I’d bidden farewell to Wang Xiaoxu at the same crossroads our adventure together had began, but after accompanying him to a double meal of soup noodles and then dumplings. The 2o hours he’d spent living off simple Uighur food in Aoyiyayilake had given him intense cravings for the simple comforts of his own culture, and one massive bowl of soup noodles just hadn’t been enough. He expressed deep regret at our parting, and secretly wished, I could tell, that I would fail to find an onward ride today. Unfortunately for him, I did. The truckers I’d joined were part of a caravan of three trucks, all of which had stopped at 38th Regiment to gas up.
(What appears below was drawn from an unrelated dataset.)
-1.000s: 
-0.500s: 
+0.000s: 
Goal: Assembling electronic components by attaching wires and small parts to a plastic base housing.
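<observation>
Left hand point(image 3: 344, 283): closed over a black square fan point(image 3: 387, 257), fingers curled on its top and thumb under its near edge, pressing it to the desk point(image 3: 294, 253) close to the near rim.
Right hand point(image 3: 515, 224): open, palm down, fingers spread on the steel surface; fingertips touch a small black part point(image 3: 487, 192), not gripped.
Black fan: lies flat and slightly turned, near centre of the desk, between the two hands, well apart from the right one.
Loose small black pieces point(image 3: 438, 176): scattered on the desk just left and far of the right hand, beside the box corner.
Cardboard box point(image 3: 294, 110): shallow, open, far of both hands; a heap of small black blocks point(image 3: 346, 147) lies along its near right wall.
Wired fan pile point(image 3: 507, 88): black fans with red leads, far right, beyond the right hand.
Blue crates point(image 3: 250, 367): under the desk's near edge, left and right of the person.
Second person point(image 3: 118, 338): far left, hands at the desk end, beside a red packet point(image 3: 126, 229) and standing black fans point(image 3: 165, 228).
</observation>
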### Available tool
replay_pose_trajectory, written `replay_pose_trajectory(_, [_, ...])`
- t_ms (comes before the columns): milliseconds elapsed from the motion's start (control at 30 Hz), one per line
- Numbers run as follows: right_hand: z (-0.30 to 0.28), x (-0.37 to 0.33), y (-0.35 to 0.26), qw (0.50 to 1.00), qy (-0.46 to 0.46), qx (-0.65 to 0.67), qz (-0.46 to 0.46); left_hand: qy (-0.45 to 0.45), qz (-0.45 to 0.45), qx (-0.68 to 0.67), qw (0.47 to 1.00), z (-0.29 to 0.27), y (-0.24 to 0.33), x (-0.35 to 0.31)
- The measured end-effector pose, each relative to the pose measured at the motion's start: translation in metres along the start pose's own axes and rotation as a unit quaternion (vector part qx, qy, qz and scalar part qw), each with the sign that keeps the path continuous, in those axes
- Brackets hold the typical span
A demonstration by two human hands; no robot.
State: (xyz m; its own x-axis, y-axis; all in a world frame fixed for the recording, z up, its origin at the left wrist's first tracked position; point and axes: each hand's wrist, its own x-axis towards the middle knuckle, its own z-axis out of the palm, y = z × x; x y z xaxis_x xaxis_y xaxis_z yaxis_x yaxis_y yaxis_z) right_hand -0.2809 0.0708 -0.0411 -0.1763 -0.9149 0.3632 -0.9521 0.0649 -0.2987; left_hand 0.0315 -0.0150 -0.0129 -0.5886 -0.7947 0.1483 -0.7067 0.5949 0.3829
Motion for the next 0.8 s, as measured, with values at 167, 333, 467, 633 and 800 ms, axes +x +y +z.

They were excited to talk to an American on their long ride, and I admit I was pretty excited to knock out the day’s miles in the height and comfort of a big rig.
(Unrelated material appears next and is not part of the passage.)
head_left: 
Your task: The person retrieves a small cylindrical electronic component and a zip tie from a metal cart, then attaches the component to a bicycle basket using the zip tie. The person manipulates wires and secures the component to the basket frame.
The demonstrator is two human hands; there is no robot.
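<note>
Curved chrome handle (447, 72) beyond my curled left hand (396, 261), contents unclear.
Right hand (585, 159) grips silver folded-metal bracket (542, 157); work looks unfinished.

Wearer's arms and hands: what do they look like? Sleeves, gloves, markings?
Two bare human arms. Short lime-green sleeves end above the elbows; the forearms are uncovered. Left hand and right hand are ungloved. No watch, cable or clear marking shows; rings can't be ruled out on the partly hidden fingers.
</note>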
5PM: Busted. After a smooth two hours on the road, we’d come to a weigh station outside the oasis town of Niya. The co-pilot, roused by the driver, had jumped out of the cab with 100 yuan in his hand and run up to the Uighur policeman directing traffic. From our distance I saw the policeman shake his head and start beckoning the truck forward. When he got up to the policeman, he took one look at me in the cab and motioned me down. “You are foreigner?” He asked, his voice rising to a shrill pitch at the end of the question. I nodded and showed him my passport. “American?” His voice was all falsetto. “Yes,” I said. He switched to English: “Amerika very good.” I expressed thanks, and returned the compliment: “Xinjiang very good!” Then he was back to business, back to Chinese. “You cannot ride with them. But I will find you a ride. Where are you going?”
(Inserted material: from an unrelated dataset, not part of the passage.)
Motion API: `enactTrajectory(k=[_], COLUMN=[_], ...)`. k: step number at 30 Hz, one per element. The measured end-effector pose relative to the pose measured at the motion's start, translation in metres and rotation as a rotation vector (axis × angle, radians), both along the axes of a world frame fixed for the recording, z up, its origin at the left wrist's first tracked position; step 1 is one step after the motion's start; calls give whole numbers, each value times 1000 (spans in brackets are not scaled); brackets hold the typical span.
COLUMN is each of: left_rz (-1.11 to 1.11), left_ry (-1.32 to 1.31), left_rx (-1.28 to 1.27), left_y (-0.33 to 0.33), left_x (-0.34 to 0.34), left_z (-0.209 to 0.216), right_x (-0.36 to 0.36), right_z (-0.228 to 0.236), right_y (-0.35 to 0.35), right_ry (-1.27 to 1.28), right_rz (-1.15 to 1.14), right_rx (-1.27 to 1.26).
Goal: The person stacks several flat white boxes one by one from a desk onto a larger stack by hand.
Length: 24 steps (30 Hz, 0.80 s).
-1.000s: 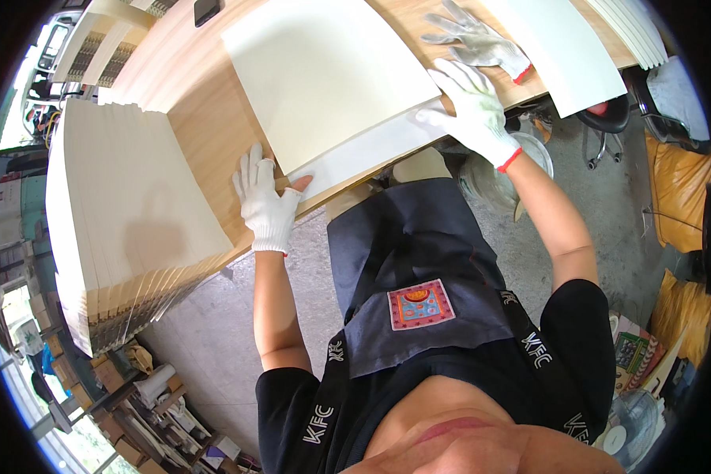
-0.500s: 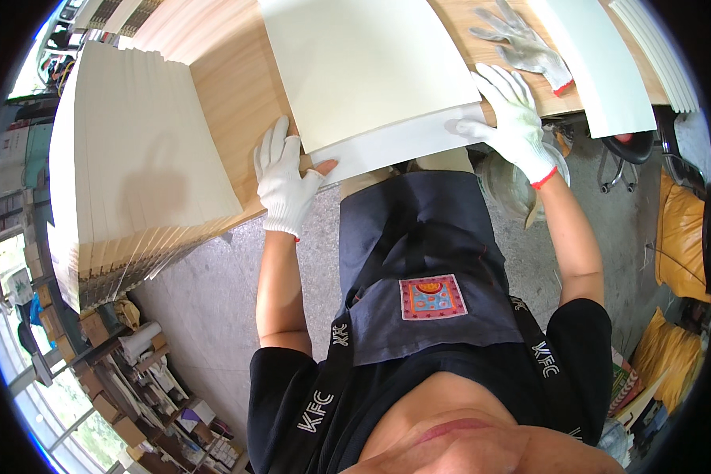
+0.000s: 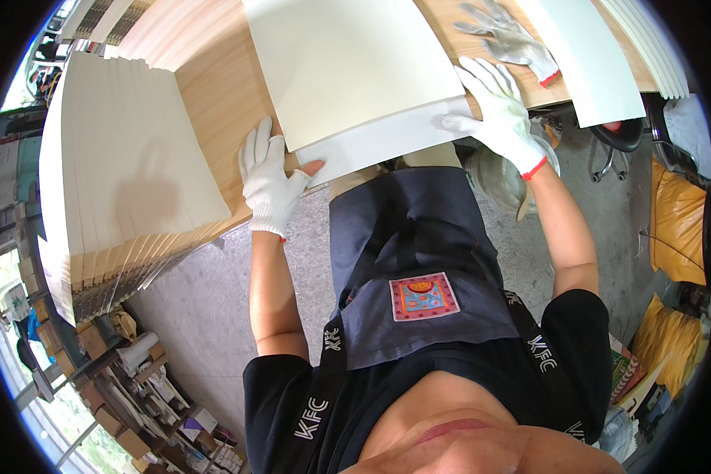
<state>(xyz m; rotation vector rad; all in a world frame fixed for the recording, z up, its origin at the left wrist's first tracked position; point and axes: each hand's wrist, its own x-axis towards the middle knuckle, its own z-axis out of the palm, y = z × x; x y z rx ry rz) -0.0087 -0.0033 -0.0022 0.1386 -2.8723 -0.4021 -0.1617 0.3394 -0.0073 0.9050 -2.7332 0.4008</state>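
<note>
A large cream sheet (image 3: 355, 63) lies on the wooden table, its near edge overlapping a white sheet (image 3: 379, 141) that shows as a strip along the table's front edge. My left hand (image 3: 268, 180), in a white knit glove with a bare thumb tip, rests at the strip's left end. Its thumb lies on the strip and its fingers stretch forward beside the sheets. At the right end, my right hand (image 3: 498, 110), gloved in white with a red cuff, lies flat with fingers extended and its thumb on the strip. Neither hand grasps anything visible.
A tall stack of cream sheets (image 3: 126, 142) stands at the left of the table (image 3: 221, 87). A loose grey-white glove (image 3: 513, 39) lies at the right, beside a long pale sheet (image 3: 584, 63). Below the table are a clear round container (image 3: 494, 178) and a black stool (image 3: 618, 136).
The whole view has shifted slightly, with everything appearing a little further left. Both hands keep about the same places at the ends of the white strip.
</note>
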Motion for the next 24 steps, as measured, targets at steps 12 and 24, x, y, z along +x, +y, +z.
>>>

Now, ten minutes later, I’m in the back of a Mercedes, relaxing in my leather seat, listening to P. Diddy and System of a Down over the stereo, and watching the snow-capped Kunlun range appear and disappear in the distance with the changing clouds. Up front are two young men wearing leather jackets and aviators and chain-smoking from a pack of Camels. Jade traders from Khotan, one of the bigger cities in the Southern Tarim, and famous for its jade and the well-connected locals who have made fortunes off of it. The guys up front are maybe 20, 21 years old, and they’re doing a steady 90mph on a return trip from Urumqi that started this morning. They don’t talk much, and besides asking me if we have jade in America and how much my Suunto watch cost, we hardly communicate. Every so often we pass through another little oasis town, and they slow to a respectful 50mph while honking at the donkey carts and bearded old men in sheepskin hats to get out of the way. Through my tinted window, I look to see the farmers’ reactions, but they don’t evince any. Instead they just continue about their business, riding their donkey carts to the live market or back to their mud-brick homes, paying no mind to the highway and its shiny black Mercedes.